**WHAT THE EXERCISE ASKS**
Go through the records and give the number of lines that include "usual", with nothing else.

**RECORDS SUPPLIED**
○ ○ ○ ○

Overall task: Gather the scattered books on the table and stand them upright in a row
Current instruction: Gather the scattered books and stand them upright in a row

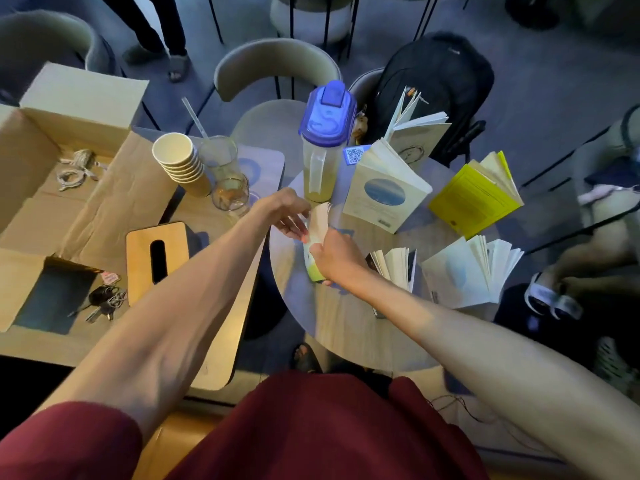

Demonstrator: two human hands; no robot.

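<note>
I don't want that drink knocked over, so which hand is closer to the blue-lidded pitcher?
Left. The left hand is right by the base of the pitcher, at the book top; the right hand grips the book lower down, nearer the person.

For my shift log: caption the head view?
Both hands steady a small book upright beside the pitcher.

QR code card (355, 154): a printed QR pattern, on a blue card at 12 o'clock on the round table (346, 327); no words legible.
Yellow book (472, 199): lines of print on its cover, at 2 o'clock; too small to read.
White book (382, 195): print under a blue oval; unreadable.
</note>
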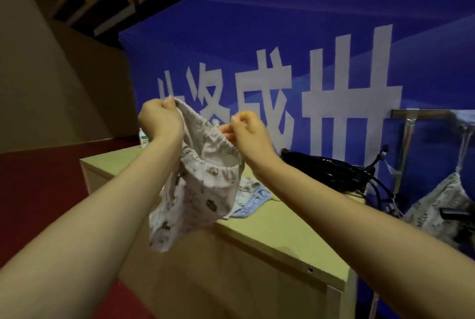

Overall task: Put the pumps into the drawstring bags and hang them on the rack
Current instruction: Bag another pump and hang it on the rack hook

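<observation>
both hands are pinching the rim of a printed drawstring bag (198, 190) and holding its mouth open above the bench (282, 236), the left hand (160, 119) closed at ten o'clock and the right hand (248, 131) closed at two o'clock. black pumps (323, 169) are lying on the bench at three o'clock, and another filled bag (437, 205) is hanging from the rack (408, 136) further right.

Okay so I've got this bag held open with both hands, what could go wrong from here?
Both hands, left hand and right hand, are pinching the rim of the drawstring bag, so neither is free to lift a pump; letting go with one could let the mouth sag shut. The black pumps lie with tangled hoses near the table's far edge, and a snagged hose could drag the others off.
</observation>
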Tool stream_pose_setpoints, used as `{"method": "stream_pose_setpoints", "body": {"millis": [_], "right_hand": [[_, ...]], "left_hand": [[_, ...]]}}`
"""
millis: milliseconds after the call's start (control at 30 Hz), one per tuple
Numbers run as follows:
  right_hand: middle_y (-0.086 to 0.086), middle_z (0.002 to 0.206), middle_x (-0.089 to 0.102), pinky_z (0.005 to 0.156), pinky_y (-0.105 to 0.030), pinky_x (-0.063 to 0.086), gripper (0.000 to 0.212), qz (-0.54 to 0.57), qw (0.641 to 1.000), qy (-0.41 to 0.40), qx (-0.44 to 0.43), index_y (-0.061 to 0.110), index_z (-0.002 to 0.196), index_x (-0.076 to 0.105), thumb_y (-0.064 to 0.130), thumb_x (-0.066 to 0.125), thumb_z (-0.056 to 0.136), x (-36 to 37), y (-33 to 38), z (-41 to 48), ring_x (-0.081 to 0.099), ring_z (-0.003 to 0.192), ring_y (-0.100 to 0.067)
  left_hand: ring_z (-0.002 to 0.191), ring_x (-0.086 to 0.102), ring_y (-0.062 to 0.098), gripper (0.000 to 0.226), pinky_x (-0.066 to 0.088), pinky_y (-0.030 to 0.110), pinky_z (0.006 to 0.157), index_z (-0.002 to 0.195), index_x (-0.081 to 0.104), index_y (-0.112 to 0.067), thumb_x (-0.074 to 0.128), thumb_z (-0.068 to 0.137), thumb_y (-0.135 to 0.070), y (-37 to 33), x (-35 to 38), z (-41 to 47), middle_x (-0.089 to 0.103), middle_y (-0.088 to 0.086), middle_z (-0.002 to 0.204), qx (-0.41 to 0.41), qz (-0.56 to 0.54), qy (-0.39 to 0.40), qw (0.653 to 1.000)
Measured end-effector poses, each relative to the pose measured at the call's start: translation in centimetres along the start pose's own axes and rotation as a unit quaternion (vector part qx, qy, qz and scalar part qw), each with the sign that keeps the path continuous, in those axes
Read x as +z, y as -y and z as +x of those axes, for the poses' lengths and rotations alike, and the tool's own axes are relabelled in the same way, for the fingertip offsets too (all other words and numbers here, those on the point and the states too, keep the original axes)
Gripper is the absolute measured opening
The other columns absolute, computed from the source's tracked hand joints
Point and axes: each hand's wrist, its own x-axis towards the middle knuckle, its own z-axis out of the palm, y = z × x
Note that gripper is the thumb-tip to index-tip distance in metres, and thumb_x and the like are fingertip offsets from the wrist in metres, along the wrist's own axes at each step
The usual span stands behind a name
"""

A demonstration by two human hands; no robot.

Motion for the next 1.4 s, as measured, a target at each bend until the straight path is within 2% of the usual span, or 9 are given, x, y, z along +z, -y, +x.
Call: {"method": "stream_pose_setpoints", "body": {"millis": [133, 267, 400, 500, 667, 800, 1067, 1300, 1400], "right_hand": [[0.005, 0.085, 0.061, 0.078, -0.025, 0.050, 0.017, -0.040, 0.995, 0.066, -0.058, 0.019, 0.086, 0.044, 0.019, 0.036, 0.101, 5.1, 0.8, -1.6, 0.061, 0.086, -0.010], [0.005, 0.080, 0.056, 0.073, -0.036, 0.051, 0.014, -0.033, 0.993, -0.055, -0.100, 0.017, 0.089, 0.043, 0.018, 0.035, 0.100, 6.7, 1.1, -2.9, 0.057, 0.076, -0.015], [-0.005, 0.079, 0.063, 0.061, -0.033, 0.055, 0.015, 0.075, 0.995, 0.061, -0.036, 0.019, 0.090, 0.040, 0.020, 0.031, 0.102, 6.9, 1.9, -4.2, 0.064, 0.063, -0.021], [-0.013, 0.086, 0.065, 0.062, -0.042, 0.059, 0.014, -0.084, 0.989, 0.117, -0.010, 0.015, 0.097, 0.036, 0.026, 0.030, 0.102, 7.1, -1.3, -5.6, 0.068, 0.072, -0.029], [-0.018, 0.095, 0.061, 0.054, -0.038, 0.035, 0.020, -0.491, 0.855, 0.165, -0.008, 0.007, 0.114, 0.034, 0.014, 0.038, 0.095, 4.5, -7.7, -5.4, 0.058, 0.083, -0.037], [-0.016, 0.108, 0.062, 0.062, -0.038, 0.038, 0.043, -0.624, 0.760, 0.182, 0.017, 0.005, 0.129, 0.031, 0.005, 0.045, 0.088, 1.9, -8.2, -3.9, 0.060, 0.094, -0.036], [-0.007, 0.080, 0.051, 0.072, -0.035, 0.040, 0.018, -0.356, 0.910, 0.200, 0.072, 0.014, 0.078, 0.046, 0.015, 0.044, 0.096, 0.6, -9.5, -2.2, 0.048, 0.079, -0.021], [-0.025, 0.074, 0.061, 0.061, -0.038, 0.042, 0.031, -0.395, 0.884, 0.220, 0.115, 0.003, 0.060, 0.048, 0.009, 0.047, 0.091, -0.6, -12.5, -1.5, 0.053, 0.064, -0.032], [-0.014, 0.054, 0.034, 0.052, -0.036, 0.026, 0.038, -0.456, 0.850, 0.242, 0.104, 0.008, 0.052, 0.031, 0.003, 0.048, 0.086, -1.2, -13.4, -0.6, 0.030, 0.051, -0.026]], "left_hand": [[0.058, 0.047, 0.027, 0.039, 0.036, 0.033, 0.062, 0.066, 0.060, -0.004, 0.049, 0.094, -0.029, 0.9, -3.9, -0.6, 0.051, 0.011, 0.059, 0.063, 0.099, 0.058, 0.991], [0.082, 0.060, 0.030, 0.036, 0.038, 0.030, 0.067, 0.079, 0.069, 0.000, 0.055, 0.091, -0.031, 2.1, -6.6, -0.5, 0.064, 0.011, 0.079, 0.098, 0.210, 0.114, 0.966], [0.061, 0.056, 0.027, 0.031, 0.041, 0.028, 0.055, 0.067, 0.063, -0.003, 0.057, 0.091, -0.022, 3.6, -6.3, -0.3, 0.061, 0.015, 0.066, -0.039, 0.181, 0.255, 0.949], [0.068, 0.059, 0.028, 0.020, 0.052, 0.039, 0.067, 0.075, 0.062, 0.000, 0.060, 0.088, -0.015, 4.4, -5.2, -1.2, 0.063, 0.020, 0.073, -0.116, 0.077, 0.300, 0.944], [0.063, 0.056, 0.023, 0.035, 0.049, 0.031, 0.064, 0.065, 0.065, -0.005, 0.058, 0.090, -0.029, 5.4, -3.9, -2.4, 0.062, 0.013, 0.065, -0.001, 0.162, 0.361, 0.918], [0.060, 0.046, 0.019, 0.041, 0.034, 0.029, 0.057, 0.055, 0.053, -0.011, 0.055, 0.092, -0.027, 6.7, -2.8, -3.2, 0.049, 0.005, 0.058, 0.098, 0.237, 0.373, 0.892], [0.067, 0.044, 0.025, 0.046, 0.030, 0.031, 0.063, 0.053, 0.034, -0.016, 0.044, 0.097, -0.022, 8.4, 2.0, -5.4, 0.038, 0.003, 0.054, 0.129, 0.195, 0.373, 0.898], [0.055, 0.036, 0.019, 0.047, 0.023, 0.031, 0.052, 0.053, 0.034, -0.014, 0.046, 0.097, -0.024, 8.6, 5.8, -5.8, 0.036, 0.004, 0.053, 0.157, 0.177, 0.381, 0.894], [0.052, 0.030, 0.017, 0.047, 0.022, 0.031, 0.057, 0.053, 0.031, -0.012, 0.047, 0.097, -0.023, 8.3, 8.4, -6.0, 0.032, 0.005, 0.053, 0.162, 0.158, 0.395, 0.891]]}}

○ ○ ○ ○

**RESPONSE FOR THIS EXERCISE**
2